Nothing but a number is wanted: the count of lines in the records below that include "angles".

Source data
■ ■ ■ ■ ■
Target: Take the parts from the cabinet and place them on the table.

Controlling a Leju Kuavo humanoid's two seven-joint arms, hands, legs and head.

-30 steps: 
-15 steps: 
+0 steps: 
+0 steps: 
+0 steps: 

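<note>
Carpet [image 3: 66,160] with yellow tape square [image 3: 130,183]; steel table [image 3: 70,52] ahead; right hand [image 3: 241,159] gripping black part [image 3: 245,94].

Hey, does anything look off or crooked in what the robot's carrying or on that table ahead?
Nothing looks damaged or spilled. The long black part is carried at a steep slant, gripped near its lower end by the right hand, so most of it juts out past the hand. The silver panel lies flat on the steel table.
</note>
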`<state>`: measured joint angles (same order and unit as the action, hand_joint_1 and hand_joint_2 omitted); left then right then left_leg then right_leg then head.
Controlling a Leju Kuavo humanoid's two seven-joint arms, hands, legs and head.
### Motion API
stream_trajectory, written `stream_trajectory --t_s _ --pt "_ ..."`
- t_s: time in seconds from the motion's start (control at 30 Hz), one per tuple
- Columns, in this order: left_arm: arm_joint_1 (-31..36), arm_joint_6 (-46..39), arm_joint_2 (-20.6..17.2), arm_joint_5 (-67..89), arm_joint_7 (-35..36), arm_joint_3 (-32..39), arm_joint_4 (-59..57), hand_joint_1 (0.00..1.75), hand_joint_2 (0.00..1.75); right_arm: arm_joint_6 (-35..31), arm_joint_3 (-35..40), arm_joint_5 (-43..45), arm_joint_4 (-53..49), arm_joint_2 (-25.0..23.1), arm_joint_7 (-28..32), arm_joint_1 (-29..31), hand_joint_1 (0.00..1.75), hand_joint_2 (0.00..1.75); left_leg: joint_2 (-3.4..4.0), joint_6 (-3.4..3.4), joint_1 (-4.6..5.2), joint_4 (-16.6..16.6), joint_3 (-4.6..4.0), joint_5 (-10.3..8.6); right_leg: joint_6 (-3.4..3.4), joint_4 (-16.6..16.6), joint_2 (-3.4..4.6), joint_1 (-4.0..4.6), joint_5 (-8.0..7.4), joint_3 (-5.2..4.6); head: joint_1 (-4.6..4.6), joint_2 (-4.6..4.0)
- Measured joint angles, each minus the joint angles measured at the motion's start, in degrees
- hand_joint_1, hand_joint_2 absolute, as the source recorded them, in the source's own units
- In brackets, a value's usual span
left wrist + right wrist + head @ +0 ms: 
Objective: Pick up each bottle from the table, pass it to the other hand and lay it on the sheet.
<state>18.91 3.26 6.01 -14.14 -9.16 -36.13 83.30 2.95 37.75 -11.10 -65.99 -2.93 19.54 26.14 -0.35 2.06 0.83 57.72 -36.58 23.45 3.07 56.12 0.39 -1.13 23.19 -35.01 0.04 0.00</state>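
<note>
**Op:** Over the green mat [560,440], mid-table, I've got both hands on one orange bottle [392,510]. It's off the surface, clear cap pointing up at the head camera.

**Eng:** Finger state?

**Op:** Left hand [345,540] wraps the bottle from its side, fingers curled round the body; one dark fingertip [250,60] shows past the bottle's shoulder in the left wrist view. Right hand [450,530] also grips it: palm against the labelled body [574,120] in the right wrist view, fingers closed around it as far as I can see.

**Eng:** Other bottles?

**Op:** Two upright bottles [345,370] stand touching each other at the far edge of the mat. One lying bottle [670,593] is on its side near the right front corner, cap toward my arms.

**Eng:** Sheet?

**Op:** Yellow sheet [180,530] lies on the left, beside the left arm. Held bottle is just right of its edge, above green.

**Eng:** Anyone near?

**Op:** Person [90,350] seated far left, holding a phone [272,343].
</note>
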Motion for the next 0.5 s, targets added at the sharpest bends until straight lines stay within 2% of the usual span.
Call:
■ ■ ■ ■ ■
Task solution.
2